Shortly before we departed a guest was shouting, loudly, at the maitre’d about his dining experience. The maitre’d did not do as he should, namely remove the guest from the public eye. He left him at the bar in full flow for us all to hear. We decided to take our coffee elsewhere.
That said, we left left replete, waxing lyrical about the food, talking incredulously about the attitude of most of the staff and sharing a smile about our fellow diners. We had enjoyed ourselves enormously. We were hoping for an evening of unsurpassed service and mouthwatering food. It is fair to say we got both. It would be hard for service to get any worse and without a doubt we had the best food either of us have eaten anywhere in the world.
At the end of our weekend, a weekend of a lot of exceptional food it should be said, we were debating which had been our best dining experience. Despite the appalling overall service we decided it had to be the restaurant I have spoken about here. Such food, we wonder, will we ever taste again.

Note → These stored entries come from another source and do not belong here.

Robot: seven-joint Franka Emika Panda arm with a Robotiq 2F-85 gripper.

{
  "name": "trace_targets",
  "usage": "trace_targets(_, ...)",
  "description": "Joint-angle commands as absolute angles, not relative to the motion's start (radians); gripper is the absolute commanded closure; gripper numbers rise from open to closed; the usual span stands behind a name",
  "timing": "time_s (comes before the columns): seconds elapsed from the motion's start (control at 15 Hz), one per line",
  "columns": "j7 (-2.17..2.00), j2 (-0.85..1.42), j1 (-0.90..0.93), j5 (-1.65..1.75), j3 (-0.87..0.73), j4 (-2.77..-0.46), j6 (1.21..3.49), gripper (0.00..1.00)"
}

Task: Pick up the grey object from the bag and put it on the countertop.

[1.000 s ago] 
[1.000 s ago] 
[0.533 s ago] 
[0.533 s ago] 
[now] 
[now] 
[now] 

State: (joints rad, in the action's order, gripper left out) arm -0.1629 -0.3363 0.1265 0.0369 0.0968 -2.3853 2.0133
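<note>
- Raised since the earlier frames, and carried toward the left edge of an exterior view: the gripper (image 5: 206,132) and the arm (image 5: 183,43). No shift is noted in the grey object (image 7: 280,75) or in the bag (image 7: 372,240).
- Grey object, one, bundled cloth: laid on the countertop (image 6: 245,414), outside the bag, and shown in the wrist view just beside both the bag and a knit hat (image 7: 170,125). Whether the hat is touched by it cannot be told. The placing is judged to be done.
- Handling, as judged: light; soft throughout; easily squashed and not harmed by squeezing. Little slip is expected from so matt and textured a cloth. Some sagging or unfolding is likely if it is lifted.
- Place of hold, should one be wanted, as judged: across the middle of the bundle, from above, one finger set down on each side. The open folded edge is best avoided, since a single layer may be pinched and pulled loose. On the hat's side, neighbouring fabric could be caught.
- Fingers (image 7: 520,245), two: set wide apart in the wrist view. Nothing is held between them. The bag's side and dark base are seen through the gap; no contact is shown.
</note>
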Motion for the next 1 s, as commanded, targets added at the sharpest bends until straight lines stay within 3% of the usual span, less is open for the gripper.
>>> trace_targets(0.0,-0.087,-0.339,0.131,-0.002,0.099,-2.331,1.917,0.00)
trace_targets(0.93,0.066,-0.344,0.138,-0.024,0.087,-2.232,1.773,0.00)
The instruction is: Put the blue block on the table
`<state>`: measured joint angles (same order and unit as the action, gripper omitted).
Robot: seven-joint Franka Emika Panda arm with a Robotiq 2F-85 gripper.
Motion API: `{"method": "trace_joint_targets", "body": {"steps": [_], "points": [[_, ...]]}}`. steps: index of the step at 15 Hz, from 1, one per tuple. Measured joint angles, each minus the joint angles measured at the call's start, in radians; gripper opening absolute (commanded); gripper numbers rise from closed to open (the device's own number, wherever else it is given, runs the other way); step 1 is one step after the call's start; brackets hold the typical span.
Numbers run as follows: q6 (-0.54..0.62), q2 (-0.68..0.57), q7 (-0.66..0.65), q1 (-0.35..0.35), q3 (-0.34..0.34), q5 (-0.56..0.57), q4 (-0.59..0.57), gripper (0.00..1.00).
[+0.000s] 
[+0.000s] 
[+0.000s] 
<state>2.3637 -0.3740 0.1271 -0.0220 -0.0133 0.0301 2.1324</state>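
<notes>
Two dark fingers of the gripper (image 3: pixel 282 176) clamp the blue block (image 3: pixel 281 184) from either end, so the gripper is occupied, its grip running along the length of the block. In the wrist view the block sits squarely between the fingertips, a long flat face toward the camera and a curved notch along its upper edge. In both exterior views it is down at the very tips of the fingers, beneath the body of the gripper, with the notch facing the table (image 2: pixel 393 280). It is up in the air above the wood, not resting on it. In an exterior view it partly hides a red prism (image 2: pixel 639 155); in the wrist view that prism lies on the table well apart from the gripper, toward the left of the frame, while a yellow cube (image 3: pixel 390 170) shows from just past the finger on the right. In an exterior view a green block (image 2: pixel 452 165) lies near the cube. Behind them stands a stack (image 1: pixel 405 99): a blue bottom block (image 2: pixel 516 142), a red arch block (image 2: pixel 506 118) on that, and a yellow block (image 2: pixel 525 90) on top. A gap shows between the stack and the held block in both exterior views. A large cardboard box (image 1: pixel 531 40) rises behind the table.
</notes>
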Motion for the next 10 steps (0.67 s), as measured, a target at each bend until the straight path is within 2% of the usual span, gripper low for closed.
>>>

And yet, we managed to get a table just the day before and for the duration of our time in the restaurant it was no more than half full. This in a city where you need to book a year in advance for places with food on a par with ours. This restaurant should be one of those places. The food is more than worthy of it. But, it looks like the complete lack of care in the service provided and no evident management is proving too much for London’s hardy diners. After a quarter of a century is the writing on the wall? In such a competitive marketplace will it survive? For the chef's sake, we hope so. Either that or someone needs to poach the chef away to shine in a place where the service levels match the heights attained by the food.